======== Data extract

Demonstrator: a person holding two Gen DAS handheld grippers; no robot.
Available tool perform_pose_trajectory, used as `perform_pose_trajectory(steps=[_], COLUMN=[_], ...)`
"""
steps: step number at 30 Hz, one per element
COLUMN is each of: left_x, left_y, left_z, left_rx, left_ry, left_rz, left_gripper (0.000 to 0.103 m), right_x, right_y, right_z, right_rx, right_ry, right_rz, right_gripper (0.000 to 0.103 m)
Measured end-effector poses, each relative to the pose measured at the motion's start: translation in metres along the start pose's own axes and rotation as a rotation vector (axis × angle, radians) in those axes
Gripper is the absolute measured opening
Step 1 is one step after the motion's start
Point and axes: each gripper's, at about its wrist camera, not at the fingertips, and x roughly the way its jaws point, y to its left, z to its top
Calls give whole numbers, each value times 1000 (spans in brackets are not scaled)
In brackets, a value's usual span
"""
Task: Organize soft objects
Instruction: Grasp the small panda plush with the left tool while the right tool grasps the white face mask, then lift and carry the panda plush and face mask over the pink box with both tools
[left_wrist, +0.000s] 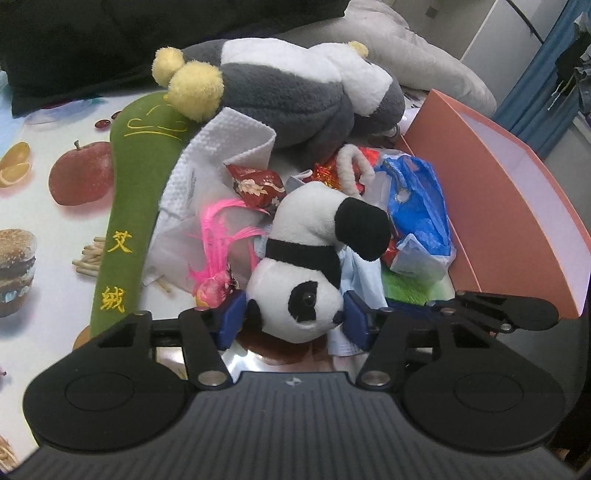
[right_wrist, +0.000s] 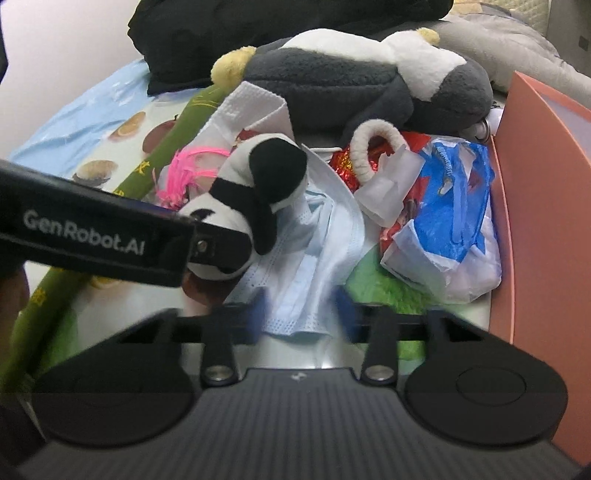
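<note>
My left gripper (left_wrist: 295, 319) is shut on the head of a small panda plush (left_wrist: 314, 254), its blue pads pressed on both sides. The same panda (right_wrist: 255, 192) shows in the right wrist view with the left gripper's black arm (right_wrist: 92, 236) reaching in from the left. My right gripper (right_wrist: 301, 314) is open, its blurred blue fingers either side of a light blue face mask (right_wrist: 317, 258) without touching it. Behind lie a big grey and white plush (left_wrist: 295, 88), a green plush stick (left_wrist: 125, 206) with yellow characters, and a white waffle cloth (left_wrist: 207, 166).
An orange box (left_wrist: 498, 206) with white inside stands at the right; it also shows in the right wrist view (right_wrist: 543, 221). Snack wrappers (left_wrist: 258, 184), a blue and white plastic bag (left_wrist: 417, 210), a pink feather toy (left_wrist: 218, 254) and a green fuzzy thing (right_wrist: 384, 291) clutter the fruit-print tablecloth (left_wrist: 37, 206).
</note>
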Motion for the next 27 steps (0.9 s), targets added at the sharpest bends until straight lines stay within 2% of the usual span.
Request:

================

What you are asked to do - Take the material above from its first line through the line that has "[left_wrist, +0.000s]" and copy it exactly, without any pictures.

Result for this task -
Demonstrator: a person holding two Gen DAS handheld grippers; no robot.
Available tool perform_pose_trajectory, used as `perform_pose_trajectory(steps=[_], COLUMN=[_], ...)`
"""
steps: step number at 30 Hz, one per element
COLUMN is each of: left_x, left_y, left_z, left_rx, left_ry, left_rz, left_gripper (0.000 to 0.103 m), right_x, right_y, right_z, right_rx, right_ry, right_rz, right_gripper (0.000 to 0.103 m)
Measured end-effector poses, each relative to the pose measured at the motion's start: translation in metres along the start pose's own axes and rotation as a rotation vector (axis × angle, radians) in those axes
Gripper is the absolute measured opening
Step 1 is one step after the motion's start
Point and axes: each gripper's, at about its wrist camera, not at the fingertips, and x roughly the way its jaws point, y to its left, z to its top
Calls give whole numbers, each value times 1000 (spans in brackets are not scaled)
In brackets, a value's usual span
"""
Task: Organize soft objects
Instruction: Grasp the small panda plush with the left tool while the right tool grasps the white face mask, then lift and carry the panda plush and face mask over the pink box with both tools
[left_wrist, +0.000s] 

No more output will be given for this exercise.